Sir, - As a medical student in his final year, your correspondent Mr Kirwan (November 1st) surely appreciates the rigorous demands of evidence-based medicine. Yet he cites an Irish Medical Times editorial rather than a bona-fide medical article as the basis of his assertion that Hypericum perforatum (St John's Wort) inhibits the enzyme monamine oxidase (MAO) thereby raising adrenaline and noradrenaline levels to the point that someone taking St John's Wort may be at risk from eating a cheese sandwich or drinking a glass of red wine.

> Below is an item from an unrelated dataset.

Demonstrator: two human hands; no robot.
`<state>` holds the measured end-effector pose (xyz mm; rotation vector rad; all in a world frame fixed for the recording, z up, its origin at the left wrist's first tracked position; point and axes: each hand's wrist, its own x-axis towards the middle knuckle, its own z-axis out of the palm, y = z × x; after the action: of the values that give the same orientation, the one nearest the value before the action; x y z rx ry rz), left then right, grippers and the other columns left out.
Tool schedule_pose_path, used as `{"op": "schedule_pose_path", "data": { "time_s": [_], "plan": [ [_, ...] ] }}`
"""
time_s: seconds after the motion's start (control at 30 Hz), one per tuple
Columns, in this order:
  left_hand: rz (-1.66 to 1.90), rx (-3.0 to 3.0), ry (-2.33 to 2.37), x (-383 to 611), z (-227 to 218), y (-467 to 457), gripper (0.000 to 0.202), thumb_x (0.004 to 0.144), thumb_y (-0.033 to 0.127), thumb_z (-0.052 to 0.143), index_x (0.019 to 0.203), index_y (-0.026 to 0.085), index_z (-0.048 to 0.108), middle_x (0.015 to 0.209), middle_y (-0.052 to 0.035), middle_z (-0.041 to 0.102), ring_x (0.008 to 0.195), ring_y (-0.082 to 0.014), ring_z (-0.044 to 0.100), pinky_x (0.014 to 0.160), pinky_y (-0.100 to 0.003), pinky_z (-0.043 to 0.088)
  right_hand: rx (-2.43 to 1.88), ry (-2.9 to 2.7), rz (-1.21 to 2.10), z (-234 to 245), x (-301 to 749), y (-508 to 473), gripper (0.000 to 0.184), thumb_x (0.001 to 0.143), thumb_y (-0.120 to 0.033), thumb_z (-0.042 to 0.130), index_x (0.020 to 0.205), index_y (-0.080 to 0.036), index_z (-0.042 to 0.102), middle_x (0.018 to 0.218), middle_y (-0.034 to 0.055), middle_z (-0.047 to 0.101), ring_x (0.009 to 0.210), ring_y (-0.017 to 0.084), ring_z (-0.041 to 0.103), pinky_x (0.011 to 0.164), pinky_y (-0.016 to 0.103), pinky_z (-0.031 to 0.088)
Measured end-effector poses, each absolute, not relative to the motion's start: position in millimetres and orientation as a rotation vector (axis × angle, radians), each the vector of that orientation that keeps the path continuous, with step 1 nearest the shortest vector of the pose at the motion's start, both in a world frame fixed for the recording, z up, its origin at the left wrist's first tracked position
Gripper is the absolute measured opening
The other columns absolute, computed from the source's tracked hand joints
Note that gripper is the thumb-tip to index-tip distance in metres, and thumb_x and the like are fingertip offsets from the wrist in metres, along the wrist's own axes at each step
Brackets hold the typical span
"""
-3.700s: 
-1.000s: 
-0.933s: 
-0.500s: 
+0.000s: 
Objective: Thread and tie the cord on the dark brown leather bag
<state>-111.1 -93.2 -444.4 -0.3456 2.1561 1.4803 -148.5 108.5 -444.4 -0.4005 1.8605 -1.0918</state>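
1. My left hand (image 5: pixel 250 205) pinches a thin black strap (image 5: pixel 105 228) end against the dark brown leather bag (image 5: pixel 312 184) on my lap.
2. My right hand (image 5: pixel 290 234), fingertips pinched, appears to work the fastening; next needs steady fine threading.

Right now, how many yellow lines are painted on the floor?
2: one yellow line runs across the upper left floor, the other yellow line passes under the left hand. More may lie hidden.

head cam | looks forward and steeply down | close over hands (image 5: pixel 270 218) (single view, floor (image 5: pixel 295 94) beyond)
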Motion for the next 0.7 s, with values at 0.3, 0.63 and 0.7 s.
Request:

Published research - e.g. Bladt and Wagner, 1994: "Inhibition of MAO by Fractions and Constituents of Hypericum Extract", J. Ger. Physch. Nerolol.7 (suppl 1:S 57.9) - clearly makes the point that the clinically proven anti-depressive effect of Hypericum extract cannot be explained in terms of MAO inhibition.
Hypericum perforatum has been in use as an effective herbal medicine for at least 1,000 years. Its safety in therapeutic doses was recently borne out by the finding that, in 15 clinical trials involving over 1,000 patients suffering from depressive illness, those taking a placebo recorded a higher percentage of side-effects than those taking Hypericum (Bloomfield, H. Hypericum and Depression, Prelude 1996). - Yours, etc.,
Michael McIntyre, Chairman, European Herbal Practitioners' Association, Nether Westcote, Kingham, Oxfordshire, England.